§ EXERCISE BRIEF
A verbatim repetition of the data below is requested, without images.

== INFORMATION SUPPLIED ==

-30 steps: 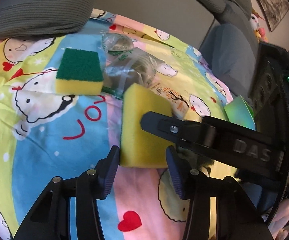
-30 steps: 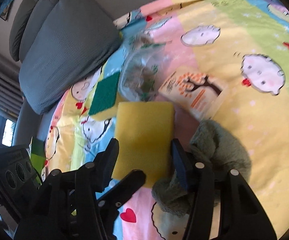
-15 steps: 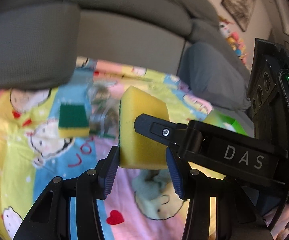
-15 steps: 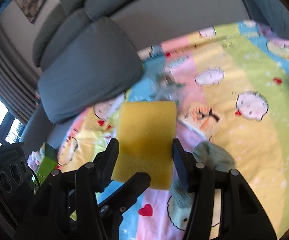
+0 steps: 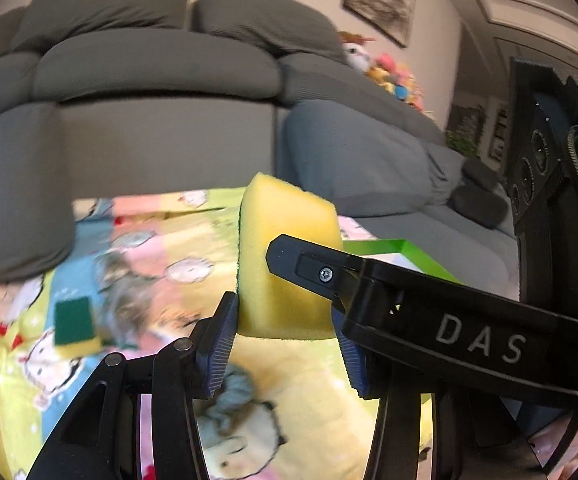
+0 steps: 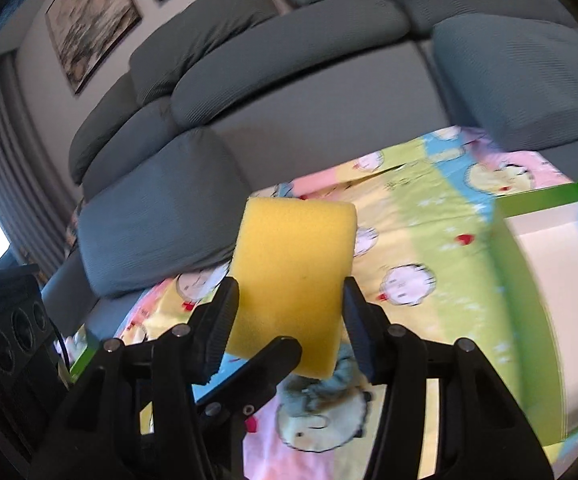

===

§ TASK SOLUTION
-30 steps: 
-30 steps: 
-15 steps: 
-15 steps: 
+0 steps: 
+0 steps: 

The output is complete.